Ada yang perlu diperhatikan oleh para pembaca, SEMA ini tidak mengakhiri atau melarang praktik perkawinan beda agama di Indonesia, akan tetapi mereduksi dan memberi implikasi hukum kepada yang melakukan praktik tersebut. Jika dilihat pada poin dua SEMA tersebut, “Pengadilan tidak mengabulkan permohonan pencatatan perkawinan antar-umat yang berbeda agama dan kepercayaan.” Kalimat yang digaris bawahi tersebut yang akan mempengaruhi implikasi hukum meskipun tanpa norma sekalipun. Karena SEMA sendiri berfungsi sebagai pedoman/petunjuk bagi hakim dalam memeriksa dan memutus perkara yang sama. Lebih lanjut SEMA 2/2023 pun menegaskan bahwa Mahkamah agung Indonesia berpendirian kalau praktik kawin beda agama tidak sejalan dengan UU Perkawinan sehingga tidak ada penafsiran lain yang perlu dilakukan oleh Hakim.

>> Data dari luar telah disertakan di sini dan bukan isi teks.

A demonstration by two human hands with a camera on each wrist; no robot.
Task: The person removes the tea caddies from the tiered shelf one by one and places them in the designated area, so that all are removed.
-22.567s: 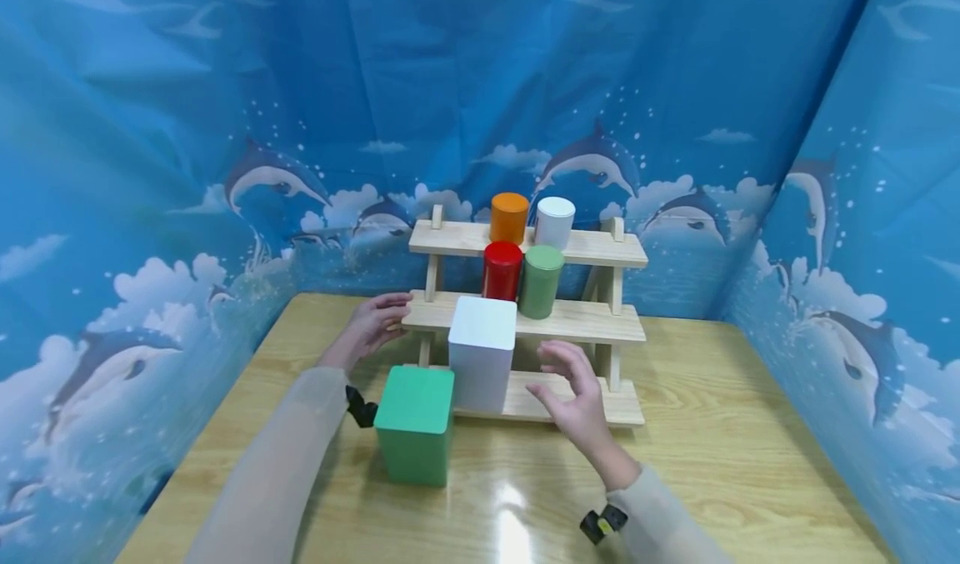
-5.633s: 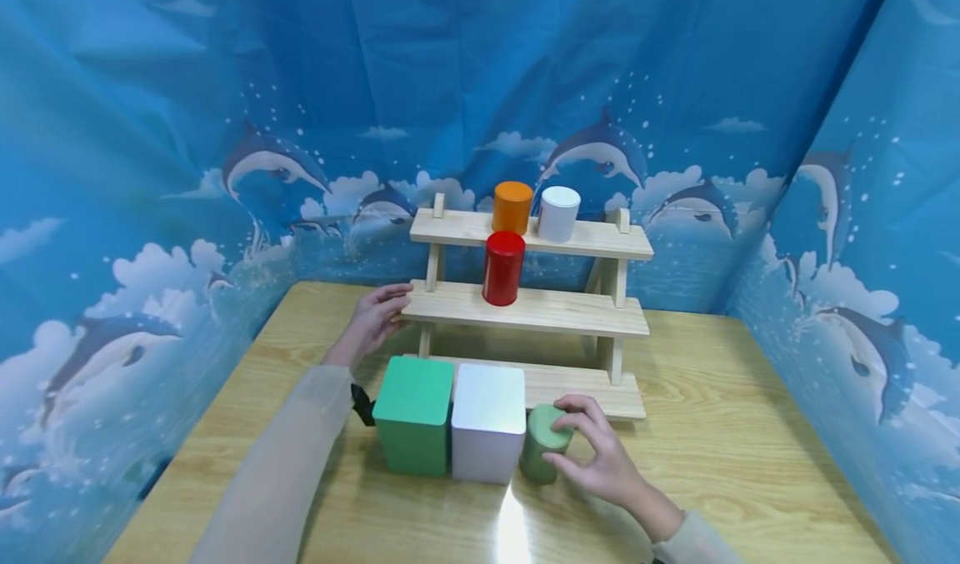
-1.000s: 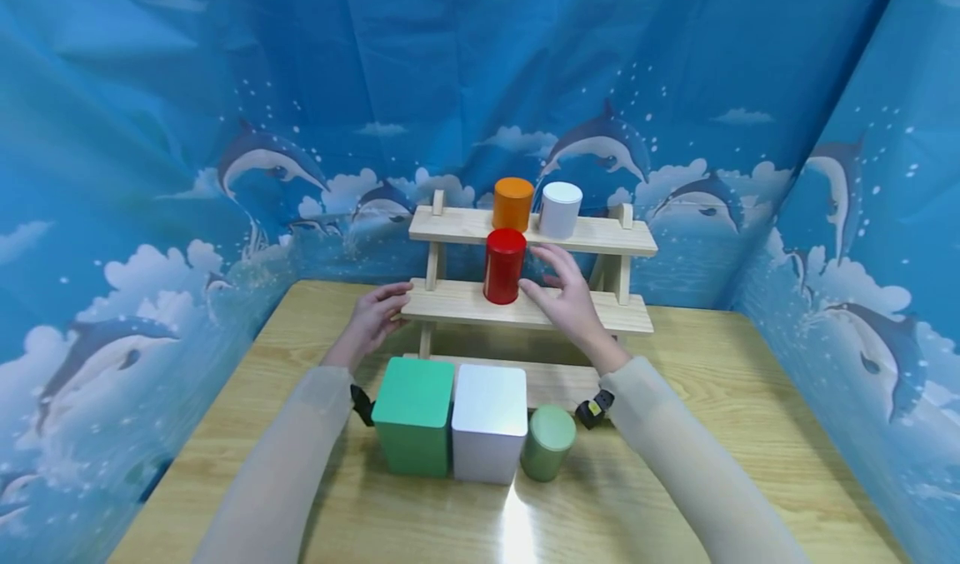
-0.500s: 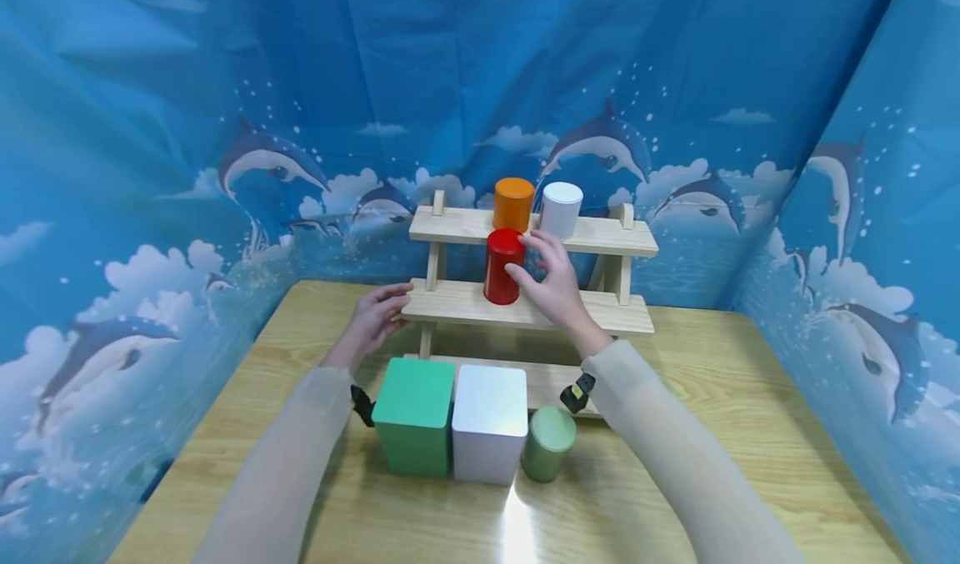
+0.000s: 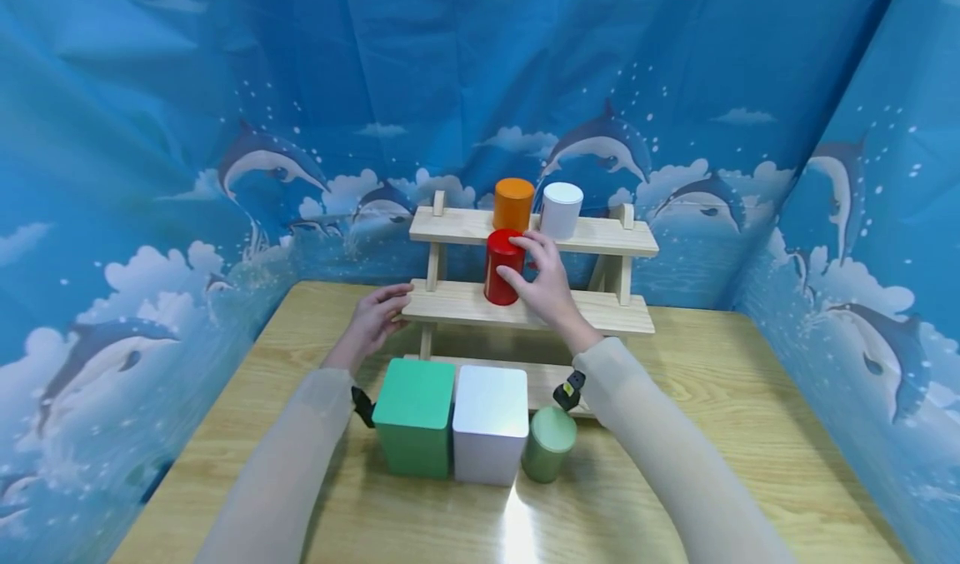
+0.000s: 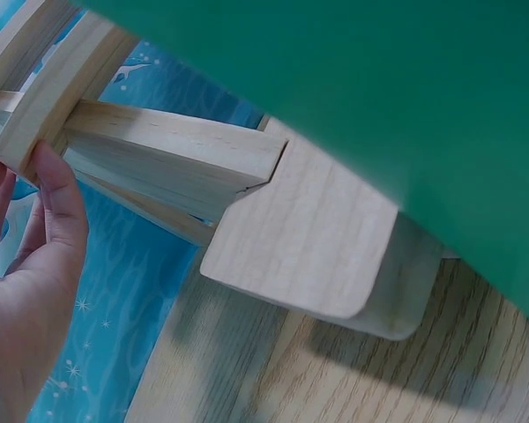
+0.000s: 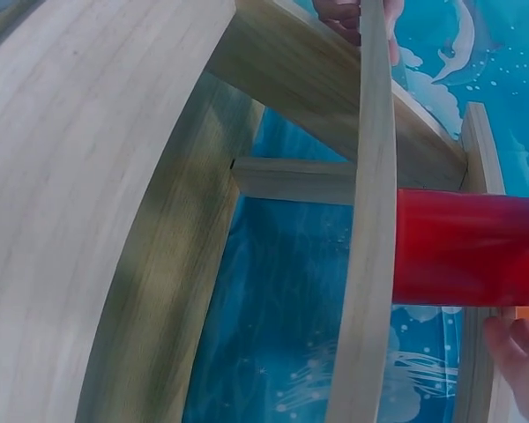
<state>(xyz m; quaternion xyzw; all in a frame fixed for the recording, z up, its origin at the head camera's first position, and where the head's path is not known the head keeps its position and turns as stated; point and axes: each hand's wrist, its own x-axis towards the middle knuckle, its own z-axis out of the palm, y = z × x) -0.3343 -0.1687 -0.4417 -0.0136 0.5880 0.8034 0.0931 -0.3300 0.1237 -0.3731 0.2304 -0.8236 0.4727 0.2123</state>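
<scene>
A red cylindrical tin point(image 5: 501, 266) stands upright on the middle tier of a three-tier wooden display shelf point(image 5: 450, 301). My right hand point(image 5: 546, 285) holds the tin from the right, thumb on its near side and fingertips by the lid. In the right wrist view, the red tin point(image 7: 472, 248) appears sideways, with part of my right hand point(image 7: 522, 361) at the lower right edge. At the shelf's left end, my left hand point(image 5: 375, 316) grips the middle tier's edge. The left wrist view shows my left hand point(image 6: 44, 282) pinching that board between thumb and fingers.
An orange tin point(image 5: 513, 203) and a white tin point(image 5: 561, 210) stand on the top tier. On the table point(image 5: 720, 397), in front of the shelf, a green box point(image 5: 415, 431), a white box point(image 5: 491, 431) and a green tin point(image 5: 549, 446) form a row.
Over the last second my right hand has moved left onto the red tin. Earlier the green tin came down to the table and the white box left the bottom tier. My left hand keeps its place.
</scene>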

Sebenarnya apa yang akan terjadi kepada warga negara Indonesia yang melakukan perkawinan beda agama, ada konsekuensi hukumnya? atau hanya sebatas status “perkawinan tidak tercatat” belaka seperti yang dicantumkan pada UU administrasi Kependudukan.
Penulis mencoba memberi beberapa gambaran sederhana dari kompleksnya persoalan yang akan terjadi pada perkawinan beda agama pasca SEMA 2/2023.
1.Status perkawinan hanya sebatas kawin tidak tercatat, risiko yang dihadapi adalah perkawinan yang telah berlangsung tidak diakui oleh negara.
2.Apabila terjadi kekerasan dalam rumah tangga, UU Pemberantasan Kekerasan Dalam Rumah Tangga tidak dapat menjangkau untuk memberi perlindungan kepada korban karena tidak ada status perkawinan yang sah;
3.Status anak yang lahir dari perkawinan beda agama adalah anak tidak sah atau disebut anak luar kawin. Konsekuensinya adalah anak tersebut hanya memiliki hubungan hukum dengan ibu dan keluarga ibunya;
4.Apabila terjadi sengketa waris oleh ahli waris dari pasangan beda agama, misalnya pewaris seorang muslim maka prosedur yang harus ditempuh adalah membuktikan terjadinya perkawinan (isbat nikah) pasti ditolak oleh Pengadilan karena tidak terpenuhi rukun dan syarat sah perkawinannya; dan
5.Tidak ada pembenaran dari enam ajaran agama di Indonesia yang membenarkan praktik kawin beda agama sehingga syarat sah dari perkawinan di Indonesia telah gugur dengan sendirinya.
Dengan demikian, Penulis sependapat dan mendukung SEMA tahun 2 Tahun 2023 yang berupaya tanpa norma untuk melawan praktik perkawinan beda agama di Indonesia. Seperti salah satu adagium hukum yang berbunyi “droil n edone, pluis que soit demaunde yang berarti hukum tidak memberi lebih dari yang dibutuhkan.